Puerto Nuevo is a small town along the Baja California coastline in Mexico. While conducting early field studies related to her thesis on cone snails, UC Merced graduate student Sabah Ul-Hasan and alumnus of the JGI-UC Merced Genomics Internship Program, first sampled the area in summer 2016. She described the microbial diversity patterns of Puerto Nuevo’s coastal waters and sediment with collaborators at the Center for Scientific Research and Higher Education at Ensenada (CICESE) in her first microbial ecology paper in the journal PLoS One.
“Puerto Nuevo is, historically, a fishing town and we know little about its coastal microbial ecology. We also know little about where to collect the California Cone Snail Californiconus californicus (and cone snails in general) outside of mostly anecdotal information,” Ul-Hasan noted. “I spent a good portion of 2016 and all of 2017 looking for C. californicus across the California-Baja coast and spots where they are most abundant are Monterey, San Diego, and Puerto Nuevo.”
Ul-Hasan’s thesis is on cone snails, C. californicus in particular, as a model system for venom-microbe interactions. Cone snail venom has a number of applications, including pain relief. The microbes in cone snails may be involved in venom activity, which is part of a larger consortium Ul-Hasan has started, known as the Initiative for Venom Associated Microbes and Parasites.

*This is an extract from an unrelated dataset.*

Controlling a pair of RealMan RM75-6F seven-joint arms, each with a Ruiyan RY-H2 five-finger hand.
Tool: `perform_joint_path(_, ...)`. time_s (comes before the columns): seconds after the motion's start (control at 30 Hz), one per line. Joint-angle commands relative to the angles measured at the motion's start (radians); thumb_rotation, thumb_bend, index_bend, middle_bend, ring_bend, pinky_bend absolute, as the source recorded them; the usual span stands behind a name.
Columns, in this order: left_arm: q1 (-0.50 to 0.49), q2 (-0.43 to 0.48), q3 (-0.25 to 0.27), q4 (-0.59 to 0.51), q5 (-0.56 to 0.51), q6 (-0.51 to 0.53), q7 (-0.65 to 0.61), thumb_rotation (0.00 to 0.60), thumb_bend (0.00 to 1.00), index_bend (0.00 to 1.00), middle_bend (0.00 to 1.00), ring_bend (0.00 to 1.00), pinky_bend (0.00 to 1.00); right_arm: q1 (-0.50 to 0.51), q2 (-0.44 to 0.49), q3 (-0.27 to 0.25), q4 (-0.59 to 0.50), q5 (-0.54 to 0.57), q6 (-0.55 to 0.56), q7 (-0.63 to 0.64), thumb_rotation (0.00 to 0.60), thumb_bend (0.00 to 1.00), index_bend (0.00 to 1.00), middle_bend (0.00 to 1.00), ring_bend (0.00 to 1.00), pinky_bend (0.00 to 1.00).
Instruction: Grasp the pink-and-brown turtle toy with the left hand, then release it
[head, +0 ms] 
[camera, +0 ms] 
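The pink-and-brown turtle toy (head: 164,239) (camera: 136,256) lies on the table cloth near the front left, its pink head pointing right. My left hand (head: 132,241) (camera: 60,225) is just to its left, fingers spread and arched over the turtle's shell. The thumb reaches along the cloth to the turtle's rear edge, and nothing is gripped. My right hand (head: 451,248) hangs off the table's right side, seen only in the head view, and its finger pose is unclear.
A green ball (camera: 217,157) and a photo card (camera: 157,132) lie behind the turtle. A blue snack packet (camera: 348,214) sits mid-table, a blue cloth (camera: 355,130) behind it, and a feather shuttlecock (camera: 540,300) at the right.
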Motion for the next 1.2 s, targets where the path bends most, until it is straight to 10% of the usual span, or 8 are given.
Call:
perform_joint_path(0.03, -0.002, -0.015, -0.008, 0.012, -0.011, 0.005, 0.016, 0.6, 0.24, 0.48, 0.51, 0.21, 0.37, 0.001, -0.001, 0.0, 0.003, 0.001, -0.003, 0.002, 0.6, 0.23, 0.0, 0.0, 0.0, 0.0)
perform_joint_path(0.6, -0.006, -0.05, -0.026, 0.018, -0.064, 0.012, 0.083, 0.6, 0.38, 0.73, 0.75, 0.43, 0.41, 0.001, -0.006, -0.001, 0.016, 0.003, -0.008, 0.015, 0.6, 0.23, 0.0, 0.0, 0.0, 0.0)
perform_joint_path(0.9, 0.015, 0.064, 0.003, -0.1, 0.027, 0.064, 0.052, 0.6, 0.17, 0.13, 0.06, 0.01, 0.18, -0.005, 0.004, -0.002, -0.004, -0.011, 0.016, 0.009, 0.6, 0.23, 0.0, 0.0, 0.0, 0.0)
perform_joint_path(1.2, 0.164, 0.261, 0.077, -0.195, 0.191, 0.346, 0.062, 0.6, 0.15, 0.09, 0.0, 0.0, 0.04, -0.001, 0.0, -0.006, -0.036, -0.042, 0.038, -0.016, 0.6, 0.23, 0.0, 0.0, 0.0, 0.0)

Ul-Hasan credits her JGI-UC Merced summer internship for helping lay the foundation for her graduate work. “Being a JGI-UC Merced Intern during the summer of my first year as a Ph.D. student significantly, and positively, influenced the bioinformatics skillset I have today. I didn’t know anything about Principal Component Analysis (PCAs) when I first started, and overall found informatics to be intimidating. That first exposure from great interactions with Dr. Ben Cole and Dr. Axel Visel led to being co-advised by Dr. Tanja Woyke and additionally mentored by members of her lab – especially Dr. Robert Bowers who also greatly contributed to the paper. While I know I still have much to learn, I certainly feel much more advanced in my understandings than I would be at this stage without the internship and mentorship that followed. I especially want to emphasize the inclusive, collaborative working environment I have consistently experienced each visit through my PhD. This environment makes it easy for someone in my position and demographics to ask questions and learn, serving a strong role in my career interests post-Ph.D. in the sciences. “
Ul-Hasan was one of two UC Merced graduate students who participated in the Summer 2015 research experience at the JGI as part of an education program developed between the two institutions to help train the next generation workforce. Co-advised by JGI Microbial Program Head Tanja Woyke and UC Merced Assistant Professor Clarissa Nobile, she defends her dissertation in May.
Since its inception in 2014, more than 20 UC Merced students have contributed to the research of 13 JGI scientists through the JGI-UC Merced Genomics Internship.
Reference: Ul-Hasan S et al. Community ecology across bacteria, archaea and microbial eukaryotes in the sediment and seawater of coastal Puerto Nuevo, Baja California. PLoS One. 2019 Feb 14;14(2):e0212355. doi: 10.1371/journal.pone.0212355. eCollection 2019.